You are viewing a plain text version of this content. The canonical link for it is here.

Posted to user@spark.apache.org by Renxia Wang <re...@gmail.com> on 2016/07/14 17:49:12 UTC

Spark Streaming Kinesis Performance Decrease When Cluster Scale Up with More Executors

Hi all,

I am running a Spark Streaming application with Kinesis on EMR 4.7.1. The
application runs on YARN and use client mode. There are 17 worker nodes
(c3.8xlarge) with 100 executors and 100 receivers. This setting works fine.

But when I increase the number of worker nodes to 50, and increase the
number of executors to 250, with the 250 receivers, the processing time of
batches increase from ~50s to 2.3min, and scheduler delay for tasks
increase from ~0.2s max to 20s max (while 75th percentile is about 2-3s).

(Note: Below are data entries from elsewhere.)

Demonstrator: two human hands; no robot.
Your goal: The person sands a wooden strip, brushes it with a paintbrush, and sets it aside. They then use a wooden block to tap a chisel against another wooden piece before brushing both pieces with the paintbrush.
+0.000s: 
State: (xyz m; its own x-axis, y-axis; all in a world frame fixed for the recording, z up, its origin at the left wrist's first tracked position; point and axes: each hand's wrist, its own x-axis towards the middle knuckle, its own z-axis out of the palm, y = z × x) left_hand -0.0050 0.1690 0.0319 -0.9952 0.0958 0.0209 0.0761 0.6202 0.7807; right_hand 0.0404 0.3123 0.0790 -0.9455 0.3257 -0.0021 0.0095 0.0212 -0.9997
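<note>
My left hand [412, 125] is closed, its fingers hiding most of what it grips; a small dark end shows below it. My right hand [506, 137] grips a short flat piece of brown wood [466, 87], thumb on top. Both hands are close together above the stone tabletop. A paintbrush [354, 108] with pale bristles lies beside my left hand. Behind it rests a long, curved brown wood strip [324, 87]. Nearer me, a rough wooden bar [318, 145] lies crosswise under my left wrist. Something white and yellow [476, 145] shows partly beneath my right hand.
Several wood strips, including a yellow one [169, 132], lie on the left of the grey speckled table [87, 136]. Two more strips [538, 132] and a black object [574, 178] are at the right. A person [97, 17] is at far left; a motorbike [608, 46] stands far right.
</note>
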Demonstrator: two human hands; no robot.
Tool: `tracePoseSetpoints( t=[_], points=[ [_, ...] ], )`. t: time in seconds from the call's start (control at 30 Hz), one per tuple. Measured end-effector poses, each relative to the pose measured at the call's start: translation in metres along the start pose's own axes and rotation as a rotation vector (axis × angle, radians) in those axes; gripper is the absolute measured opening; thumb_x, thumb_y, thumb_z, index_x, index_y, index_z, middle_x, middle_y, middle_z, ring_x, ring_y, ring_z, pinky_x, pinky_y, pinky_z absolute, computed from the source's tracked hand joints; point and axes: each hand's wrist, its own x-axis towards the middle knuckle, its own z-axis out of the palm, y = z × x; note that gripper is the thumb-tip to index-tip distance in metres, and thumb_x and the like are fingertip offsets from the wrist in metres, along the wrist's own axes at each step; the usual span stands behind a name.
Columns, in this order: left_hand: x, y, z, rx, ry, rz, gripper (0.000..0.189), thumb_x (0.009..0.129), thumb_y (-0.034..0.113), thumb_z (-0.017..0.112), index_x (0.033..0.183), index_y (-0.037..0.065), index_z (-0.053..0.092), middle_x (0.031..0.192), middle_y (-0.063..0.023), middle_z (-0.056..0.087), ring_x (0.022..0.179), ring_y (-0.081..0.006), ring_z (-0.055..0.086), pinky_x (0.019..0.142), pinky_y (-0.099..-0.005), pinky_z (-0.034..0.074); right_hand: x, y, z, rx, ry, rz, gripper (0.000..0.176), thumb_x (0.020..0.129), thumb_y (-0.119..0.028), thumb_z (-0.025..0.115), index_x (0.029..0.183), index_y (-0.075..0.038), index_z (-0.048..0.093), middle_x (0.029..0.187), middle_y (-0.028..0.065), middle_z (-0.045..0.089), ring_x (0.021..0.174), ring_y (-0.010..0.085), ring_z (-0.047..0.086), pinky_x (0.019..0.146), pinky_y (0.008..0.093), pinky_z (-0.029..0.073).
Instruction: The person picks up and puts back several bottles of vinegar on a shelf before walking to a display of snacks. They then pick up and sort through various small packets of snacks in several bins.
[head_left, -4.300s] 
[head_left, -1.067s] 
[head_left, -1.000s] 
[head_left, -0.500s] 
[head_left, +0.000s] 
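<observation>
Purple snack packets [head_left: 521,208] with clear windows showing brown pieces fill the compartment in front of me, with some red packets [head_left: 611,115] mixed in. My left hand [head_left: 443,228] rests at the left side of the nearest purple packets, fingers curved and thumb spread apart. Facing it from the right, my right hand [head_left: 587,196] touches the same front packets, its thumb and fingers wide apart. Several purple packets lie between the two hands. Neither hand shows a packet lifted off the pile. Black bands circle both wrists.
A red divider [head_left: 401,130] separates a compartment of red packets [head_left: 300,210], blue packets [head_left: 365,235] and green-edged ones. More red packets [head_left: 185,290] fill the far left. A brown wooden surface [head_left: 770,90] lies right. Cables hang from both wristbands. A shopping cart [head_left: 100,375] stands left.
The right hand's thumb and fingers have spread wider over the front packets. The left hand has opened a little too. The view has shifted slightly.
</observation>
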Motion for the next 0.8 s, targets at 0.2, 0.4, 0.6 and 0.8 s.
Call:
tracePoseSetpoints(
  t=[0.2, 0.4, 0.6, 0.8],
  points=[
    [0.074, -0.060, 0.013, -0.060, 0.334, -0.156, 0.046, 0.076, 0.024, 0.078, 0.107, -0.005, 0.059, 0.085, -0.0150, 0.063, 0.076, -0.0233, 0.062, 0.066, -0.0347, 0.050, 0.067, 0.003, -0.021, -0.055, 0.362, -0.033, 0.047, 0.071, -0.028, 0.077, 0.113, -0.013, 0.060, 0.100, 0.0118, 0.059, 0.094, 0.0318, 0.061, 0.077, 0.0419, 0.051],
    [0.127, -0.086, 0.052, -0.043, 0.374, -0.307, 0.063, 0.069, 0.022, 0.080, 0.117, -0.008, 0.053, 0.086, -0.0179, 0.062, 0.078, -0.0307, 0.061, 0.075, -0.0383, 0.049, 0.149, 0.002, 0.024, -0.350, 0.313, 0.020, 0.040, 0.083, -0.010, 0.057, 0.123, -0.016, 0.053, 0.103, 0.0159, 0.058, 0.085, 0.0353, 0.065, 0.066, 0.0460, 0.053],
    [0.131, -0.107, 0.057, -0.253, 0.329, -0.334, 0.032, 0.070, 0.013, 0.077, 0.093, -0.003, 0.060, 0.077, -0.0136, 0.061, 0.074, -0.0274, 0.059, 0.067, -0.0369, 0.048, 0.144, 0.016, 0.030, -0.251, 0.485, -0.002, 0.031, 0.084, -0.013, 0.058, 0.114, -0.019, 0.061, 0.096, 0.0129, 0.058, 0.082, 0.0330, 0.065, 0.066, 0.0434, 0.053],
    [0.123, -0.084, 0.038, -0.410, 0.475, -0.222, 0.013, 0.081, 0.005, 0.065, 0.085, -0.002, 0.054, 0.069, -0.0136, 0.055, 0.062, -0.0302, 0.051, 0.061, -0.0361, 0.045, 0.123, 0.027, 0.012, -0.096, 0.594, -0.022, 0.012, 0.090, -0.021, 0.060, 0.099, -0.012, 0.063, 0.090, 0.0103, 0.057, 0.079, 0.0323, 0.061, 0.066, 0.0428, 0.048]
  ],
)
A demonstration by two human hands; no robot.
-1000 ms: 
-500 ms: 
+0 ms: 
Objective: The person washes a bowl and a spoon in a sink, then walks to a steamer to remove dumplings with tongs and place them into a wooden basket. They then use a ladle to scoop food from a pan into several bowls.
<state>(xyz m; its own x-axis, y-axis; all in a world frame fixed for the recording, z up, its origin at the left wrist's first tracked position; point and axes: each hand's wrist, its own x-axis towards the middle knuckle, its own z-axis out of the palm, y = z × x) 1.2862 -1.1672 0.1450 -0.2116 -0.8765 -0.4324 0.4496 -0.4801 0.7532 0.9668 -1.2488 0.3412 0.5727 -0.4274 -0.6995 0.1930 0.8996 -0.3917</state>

I tried to only increase the number executors but keep the number of
receivers, but then I still see performance degrade from ~50s to 1.1min,
and for tasks the scheduler delay increased from ~0.2s max to 4s max (while
75th percentile is about 1s).

The spark-submit is as follow. The only parameter I changed here is the
num-executors.

spark-submit
--deploy-mode client
--verbose
--master yarn
--jars /usr/lib/spark/extras/lib/spark-streaming-kinesis-asl.jar
--driver-memory 20g --driver-cores 20
--num-executors 250
--executor-cores 5
--executor-memory 8g
--conf spark.yarn.executor.memoryOverhead=1600
--conf spark.driver.maxResultSize=0
--conf spark.dynamicAllocation.enabled=false
--conf spark.rdd.compress=true
--conf spark.streaming.stopGracefullyOnShutdown=true
--conf spark.streaming.backpressure.enabled=true
--conf spark.speculation=true
--conf spark.task.maxFailures=15
--conf spark.ui.retainedJobs=100
--conf spark.ui.retainedStages=100
--conf spark.executor.logs.rolling.maxRetainedFiles=1
--conf spark.executor.logs.rolling.strategy=time
--conf spark.executor.logs.rolling.time.interval=hourly
--conf spark.scheduler.mode=FAIR
--conf spark.scheduler.allocation.file=/home/hadoop/fairscheduler.xml
--conf spark.metrics.conf=/home/hadoop/spark-metrics.properties
--class Main /home/hadoop/Main-1.0.jar

I found this issue seems relevant:
https://issues.apache.org/jira/browse/SPARK-14327

Any suggestion for me to troubleshoot this issue?

Thanks,

Renxia

Re: Spark Streaming Kinesis Performance Decrease When Cluster Scale Up with More Executors

Posted by Renxia Wang <re...@gmail.com>.

Hi Daniel,

I didn't re-sharding. I have much more shards than receivers.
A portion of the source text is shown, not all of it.